Il 1988 è pure l’anno di “Yuppies”: che fine hanno fatto?
«Bella domanda (ride). Oggi non li distingui più, perché forse lo siamo diventati un po’ tutti. Ai tempi avevano la macchina col telefono, oggi abbiamo tutti un monopattino connesso».

Nel 1992 vinse Sanremo con “Portami a ballare”. È vero che Morandi e Dalla la convinsero che era la canzone giusta?
«Loro mi diedero una balla botta. Io ero molto contento di averla scritta, ma molto dubbioso se portarla a Sanremo. Festival più mamma era un binomio abbastanza pericoloso. Morandi e Dalla mi dissero che non dovevo avere dubbi. Io puntavo su un’altra, ma di fronte a pareri così autorevoli mi sono ricreduto».

Sua madre curava per Repubblica la rubrica delle lettere di Scalfari. Com’era il Direttore?
«Casa mia era la seconda redazione di Repubblica. Il mio patrigno era Giorgio Rossi. A casa nostra venivano un po’ tutti: Eugenio, Miriam Mafai, Pajetta, Paolo Guzzanti che imitava Pertini alla perfezione, Castaldo e Assante che erano i giovani. Serate bellissime in cui si cantava e io ero un po’ il menestrello del gruppo. Loro erano sempre i primi ad ascoltare le mie canzoni».

Ha scritto per Morandi, Mannoia, Turci, e anche per Pavarotti. Al Maestro passò anche la ricetta degli spaghetti alla Barbarossa: racconti.
«Scrissi un testo per lui, andammo a New York, ci invitò a casa sua. Era stato operato e aveva il problema di non gravare sull’anca.
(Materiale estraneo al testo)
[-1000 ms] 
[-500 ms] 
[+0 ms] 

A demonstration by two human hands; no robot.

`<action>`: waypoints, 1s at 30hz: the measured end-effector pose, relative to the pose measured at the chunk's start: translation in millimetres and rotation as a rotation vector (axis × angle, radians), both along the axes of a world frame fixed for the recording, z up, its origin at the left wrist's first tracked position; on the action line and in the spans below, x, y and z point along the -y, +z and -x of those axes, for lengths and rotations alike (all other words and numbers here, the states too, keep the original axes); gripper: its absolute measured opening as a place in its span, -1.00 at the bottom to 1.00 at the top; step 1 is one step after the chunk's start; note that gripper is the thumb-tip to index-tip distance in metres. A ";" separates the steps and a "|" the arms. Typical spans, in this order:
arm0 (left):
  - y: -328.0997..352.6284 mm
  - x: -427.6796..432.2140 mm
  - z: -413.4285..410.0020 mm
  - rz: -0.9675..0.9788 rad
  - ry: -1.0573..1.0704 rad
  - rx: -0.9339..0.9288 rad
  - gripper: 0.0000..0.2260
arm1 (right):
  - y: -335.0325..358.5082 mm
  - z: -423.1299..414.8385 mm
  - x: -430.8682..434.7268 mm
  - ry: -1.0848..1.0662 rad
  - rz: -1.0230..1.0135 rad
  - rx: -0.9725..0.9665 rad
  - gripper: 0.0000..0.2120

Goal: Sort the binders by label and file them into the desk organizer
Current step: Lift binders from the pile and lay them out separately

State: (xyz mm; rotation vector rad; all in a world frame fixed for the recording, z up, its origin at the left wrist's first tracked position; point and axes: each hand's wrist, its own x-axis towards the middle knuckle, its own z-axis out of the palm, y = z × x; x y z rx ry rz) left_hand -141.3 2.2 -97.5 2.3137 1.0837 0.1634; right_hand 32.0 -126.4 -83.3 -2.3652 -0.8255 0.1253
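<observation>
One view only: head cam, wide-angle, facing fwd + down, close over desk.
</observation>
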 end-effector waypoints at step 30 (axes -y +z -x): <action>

Era disperato di dovere rinunciare alla pasta. Allora suggerii al suo cuoco una ricetta completamente dietetica, senza soffritti, con aglio, pomodoro e basilico. Lui fu estremamente grato di questa soluzione».

Neri Marcorè è stato l’incontro della svolta?
«È stato un incontro fortunatissimo. Io ero un po’ di anni che cercavo una formula che andasse oltre il concerto. Neri è stata la persona giusta. Anche se ho creato un mostro: ora fa il cantante a tempo pieno (ride)».

Al Social club passano tutti. L’incontro più emozionante?
«Dalla, De Gregori, Morandi hanno sempre regalato puntate indimenticabili. Certo la prima volta che è entrato in studio James Taylor è stata una emozione indescrivibile. Il manager aveva detto: farà una sola canzone. Alla fine ne fece sei con il gruppo, di cui due duetti con me».

Capocannoniere della nazionale cantanti, sarà l’anno della Roma?
«Noi romanisti in estate siamo sempre fortissimi, bisogna vedere se superato il panettone siamo ancora in lizza».